▶ PROBLEM REQUIREMENTS:
Copy every line of the data exactly, leaving nothing out.

--- START ---

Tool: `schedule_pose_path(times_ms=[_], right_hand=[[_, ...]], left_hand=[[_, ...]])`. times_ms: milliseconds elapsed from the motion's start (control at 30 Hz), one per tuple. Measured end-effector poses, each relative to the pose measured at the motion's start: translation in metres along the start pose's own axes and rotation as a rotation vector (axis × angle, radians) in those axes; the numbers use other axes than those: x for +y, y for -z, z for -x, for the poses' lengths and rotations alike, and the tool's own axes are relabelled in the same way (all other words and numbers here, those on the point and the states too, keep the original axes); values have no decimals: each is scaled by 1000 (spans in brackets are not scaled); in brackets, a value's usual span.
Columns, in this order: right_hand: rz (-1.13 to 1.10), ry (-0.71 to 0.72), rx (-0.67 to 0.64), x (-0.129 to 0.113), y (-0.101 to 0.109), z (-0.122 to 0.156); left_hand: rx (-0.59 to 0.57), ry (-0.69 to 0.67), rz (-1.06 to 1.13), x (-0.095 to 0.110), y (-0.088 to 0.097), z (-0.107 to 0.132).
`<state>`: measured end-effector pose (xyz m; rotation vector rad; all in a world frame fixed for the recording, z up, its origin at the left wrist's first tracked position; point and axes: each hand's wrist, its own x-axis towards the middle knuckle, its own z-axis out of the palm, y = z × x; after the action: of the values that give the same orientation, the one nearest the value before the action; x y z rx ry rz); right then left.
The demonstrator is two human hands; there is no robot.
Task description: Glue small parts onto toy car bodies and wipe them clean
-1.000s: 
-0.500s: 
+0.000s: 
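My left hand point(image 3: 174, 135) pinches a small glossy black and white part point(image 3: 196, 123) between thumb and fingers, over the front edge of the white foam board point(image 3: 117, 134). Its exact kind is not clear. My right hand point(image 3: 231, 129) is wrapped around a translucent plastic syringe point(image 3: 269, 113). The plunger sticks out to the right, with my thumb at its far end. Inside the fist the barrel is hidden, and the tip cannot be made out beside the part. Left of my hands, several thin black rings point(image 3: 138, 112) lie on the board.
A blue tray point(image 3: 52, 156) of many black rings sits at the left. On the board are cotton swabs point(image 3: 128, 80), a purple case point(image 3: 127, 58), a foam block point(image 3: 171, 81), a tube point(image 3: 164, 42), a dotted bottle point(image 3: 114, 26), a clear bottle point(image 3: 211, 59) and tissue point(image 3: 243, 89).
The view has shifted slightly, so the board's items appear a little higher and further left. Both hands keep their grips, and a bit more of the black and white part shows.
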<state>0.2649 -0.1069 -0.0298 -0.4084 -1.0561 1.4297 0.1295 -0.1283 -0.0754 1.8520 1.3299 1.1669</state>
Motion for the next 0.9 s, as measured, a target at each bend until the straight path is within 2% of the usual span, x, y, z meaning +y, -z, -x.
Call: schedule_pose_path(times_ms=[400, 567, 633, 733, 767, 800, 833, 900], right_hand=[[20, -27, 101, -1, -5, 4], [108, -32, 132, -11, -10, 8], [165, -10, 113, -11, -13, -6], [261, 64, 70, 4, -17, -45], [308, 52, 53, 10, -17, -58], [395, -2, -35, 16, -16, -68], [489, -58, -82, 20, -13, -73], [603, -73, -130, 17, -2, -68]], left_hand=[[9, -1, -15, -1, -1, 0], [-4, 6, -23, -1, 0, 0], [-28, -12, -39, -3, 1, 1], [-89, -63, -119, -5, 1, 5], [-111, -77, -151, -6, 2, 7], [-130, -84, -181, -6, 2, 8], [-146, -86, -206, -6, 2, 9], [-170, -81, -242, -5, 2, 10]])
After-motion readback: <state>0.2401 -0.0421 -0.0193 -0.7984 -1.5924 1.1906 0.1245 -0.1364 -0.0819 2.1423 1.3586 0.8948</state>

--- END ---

▶ ANSWER:
Tool: `schedule_pose_path(times_ms=[_], right_hand=[[_, ...]], left_hand=[[_, ...]])`. times_ms: milliseconds elapsed from the motion's start (control at 30 Hz), one per tuple. Measured end-effector poses, each relative to the pose measured at the motion's start: translation in metres along the start pose's own axes and rotation as a rotation vector (axis × angle, radians) in those axes; the numbers use other axes than those: x for +y, y for -z, z for -x, for the poses' lengths and rotations alike, and the tool's own axes are relabelled in the same way (all other words and numbers here, those on the point and the states too, keep the original axes); values have no decimals: each is scaled by 1000 (spans in brackets are not scaled); in brackets, a value's usual span.
Columns, in this order: right_hand: rz (-1.13 to 1.10), ry (-0.71 to 0.72), rx (-0.67 to 0.64), x (-0.129 to 0.113), y (-0.101 to 0.109), z (-0.122 to 0.156); left_hand: rx (-0.59 to 0.57), ry (-0.69 to 0.67), rz (-1.06 to 1.13), x (-0.095 to 0.110), y (-0.088 to 0.097), z (-0.107 to 0.132).
`<state>`: measured end-effector pose (xyz m; rotation vector rad; all in a world frame fixed for the recording, z up, its origin at the left wrist's first tracked position; point and axes: each hand's wrist, its own x-axis towards the middle knuckle, its own z-axis out of the palm, y = z × x; after the action: of the values that give the same orientation, the one nearest the value before the action; x y z rx ry rz); right then left.
The demonstrator is two human hands; there is no robot.
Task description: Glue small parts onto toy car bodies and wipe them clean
-1.000s: 
-0.500s: 
+0.000s: 
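My left hand point(image 3: 174, 135) pinches a small glossy black and white part point(image 3: 196, 123) between thumb and fingers, over the front edge of the white foam board point(image 3: 117, 134). Its exact kind is not clear. My right hand point(image 3: 231, 129) is wrapped around a translucent plastic syringe point(image 3: 269, 113). The plunger sticks out to the right, with my thumb at its far end. Inside the fist the barrel is hidden, and the tip cannot be made out beside the part. Left of my hands, several thin black rings point(image 3: 138, 112) lie on the board.
A blue tray point(image 3: 52, 156) of many black rings sits at the left. On the board are cotton swabs point(image 3: 128, 80), a purple case point(image 3: 127, 58), a foam block point(image 3: 171, 81), a tube point(image 3: 164, 42), a dotted bottle point(image 3: 114, 26), a clear bottle point(image 3: 211, 59) and tissue point(image 3: 243, 89).
The view has shifted slightly, so the board's items appear a little higher and further left. Both hands keep their grips, and a bit more of the black and white part shows.
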<state>0.2649 -0.1069 -0.0298 -0.4084 -1.0561 1.4297 0.1295 -0.1283 -0.0754 1.8520 1.3299 1.1669</state>
Motion for the next 0.9 s, as measured, a target at each bend until the straight path is within 2% of the usual span, x, y, z meaning +y, -z, -x.
Call: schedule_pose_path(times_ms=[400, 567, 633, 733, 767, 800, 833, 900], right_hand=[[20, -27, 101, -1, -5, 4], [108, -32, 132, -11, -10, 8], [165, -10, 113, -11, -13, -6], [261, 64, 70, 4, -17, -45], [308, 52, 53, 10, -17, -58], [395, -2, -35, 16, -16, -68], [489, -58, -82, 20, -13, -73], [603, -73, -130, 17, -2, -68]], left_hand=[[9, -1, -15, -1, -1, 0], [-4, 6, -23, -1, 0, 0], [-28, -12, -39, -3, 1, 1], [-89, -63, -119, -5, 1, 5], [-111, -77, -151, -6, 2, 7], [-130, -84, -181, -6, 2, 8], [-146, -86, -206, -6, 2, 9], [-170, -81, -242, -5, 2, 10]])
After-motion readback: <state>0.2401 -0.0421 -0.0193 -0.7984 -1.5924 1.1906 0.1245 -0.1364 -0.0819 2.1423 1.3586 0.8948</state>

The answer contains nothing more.